## Exercise
Take from the records below each line that holds "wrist".

## Material shown
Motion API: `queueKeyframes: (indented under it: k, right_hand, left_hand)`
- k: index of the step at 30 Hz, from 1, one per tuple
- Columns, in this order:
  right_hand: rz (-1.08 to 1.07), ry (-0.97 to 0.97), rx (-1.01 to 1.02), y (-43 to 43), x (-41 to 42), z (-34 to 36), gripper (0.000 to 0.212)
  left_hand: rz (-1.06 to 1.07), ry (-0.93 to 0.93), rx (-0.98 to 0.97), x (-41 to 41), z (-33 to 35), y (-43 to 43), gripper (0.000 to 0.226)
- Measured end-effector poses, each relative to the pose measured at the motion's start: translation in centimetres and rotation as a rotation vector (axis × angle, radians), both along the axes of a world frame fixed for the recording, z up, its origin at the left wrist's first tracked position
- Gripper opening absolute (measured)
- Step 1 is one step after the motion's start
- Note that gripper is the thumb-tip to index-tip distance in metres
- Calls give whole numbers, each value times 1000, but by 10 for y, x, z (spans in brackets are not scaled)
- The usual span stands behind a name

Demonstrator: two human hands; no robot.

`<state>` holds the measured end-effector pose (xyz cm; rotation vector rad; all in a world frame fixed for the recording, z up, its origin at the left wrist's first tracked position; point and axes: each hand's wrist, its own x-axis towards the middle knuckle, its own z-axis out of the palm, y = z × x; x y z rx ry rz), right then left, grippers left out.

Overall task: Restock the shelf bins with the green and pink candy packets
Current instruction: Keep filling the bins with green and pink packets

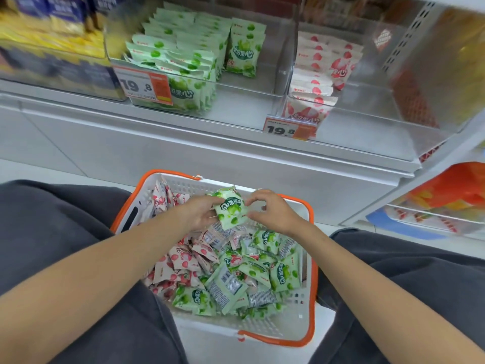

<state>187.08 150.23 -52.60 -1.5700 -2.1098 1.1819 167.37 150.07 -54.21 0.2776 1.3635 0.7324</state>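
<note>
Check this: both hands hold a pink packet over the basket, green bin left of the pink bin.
Wrong colour. The packet held by the left hand and right hand is green, not pink; the head view shows it. It is over the basket, green bin left of the pink bin.

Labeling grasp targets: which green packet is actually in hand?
The green packet raised over the far end of the basket, pinched between left hand and right hand. Other green ones lie loose in it or stand in the shelf bin.
</note>
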Motion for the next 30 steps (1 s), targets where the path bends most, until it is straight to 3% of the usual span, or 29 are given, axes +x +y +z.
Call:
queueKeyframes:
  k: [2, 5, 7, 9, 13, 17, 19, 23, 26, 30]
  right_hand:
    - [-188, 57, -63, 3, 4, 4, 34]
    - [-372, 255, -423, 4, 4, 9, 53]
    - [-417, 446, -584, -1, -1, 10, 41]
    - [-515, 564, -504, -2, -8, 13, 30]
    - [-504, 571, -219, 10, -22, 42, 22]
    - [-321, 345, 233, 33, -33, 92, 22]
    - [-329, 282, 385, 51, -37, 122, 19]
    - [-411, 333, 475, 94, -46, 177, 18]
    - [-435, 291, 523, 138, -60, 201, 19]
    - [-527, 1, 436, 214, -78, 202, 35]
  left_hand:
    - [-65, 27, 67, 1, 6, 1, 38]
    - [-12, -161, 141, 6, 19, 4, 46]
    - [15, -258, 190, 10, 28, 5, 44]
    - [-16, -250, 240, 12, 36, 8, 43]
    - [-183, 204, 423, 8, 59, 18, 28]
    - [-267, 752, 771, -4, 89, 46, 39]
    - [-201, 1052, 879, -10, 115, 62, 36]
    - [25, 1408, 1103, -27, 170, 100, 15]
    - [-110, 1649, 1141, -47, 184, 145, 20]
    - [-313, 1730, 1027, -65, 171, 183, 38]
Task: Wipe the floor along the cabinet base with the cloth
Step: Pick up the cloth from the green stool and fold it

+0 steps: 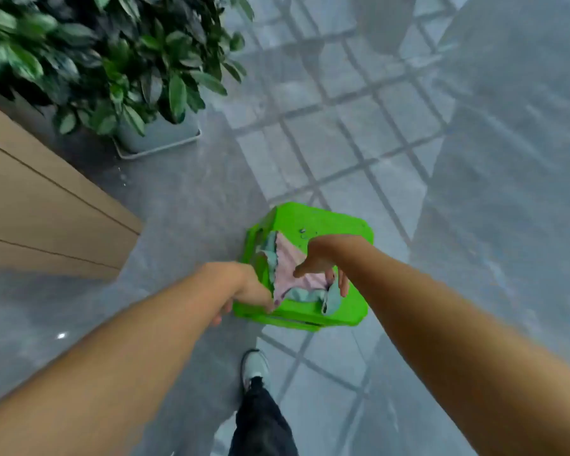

## Exercise solution
- Measured end-effector poses, each relative to the pose measured at the motion's start: translation in centimetres and rotation as a rotation vector (axis × angle, radians), both along the axes of a world frame fixed for the recording, z up, its origin at the left wrist's first tracked position
`<state>` holds the measured end-effector pose (xyz cm; rotation vector rad; all in a world frame fixed for the recording, z up, its origin at the left wrist's first tracked position; point and axes: each hand's wrist, its own x-axis towards the middle knuckle, its own z-axis out of the palm, y = z × x; x y z rx ry rz), right then left, grippers left out.

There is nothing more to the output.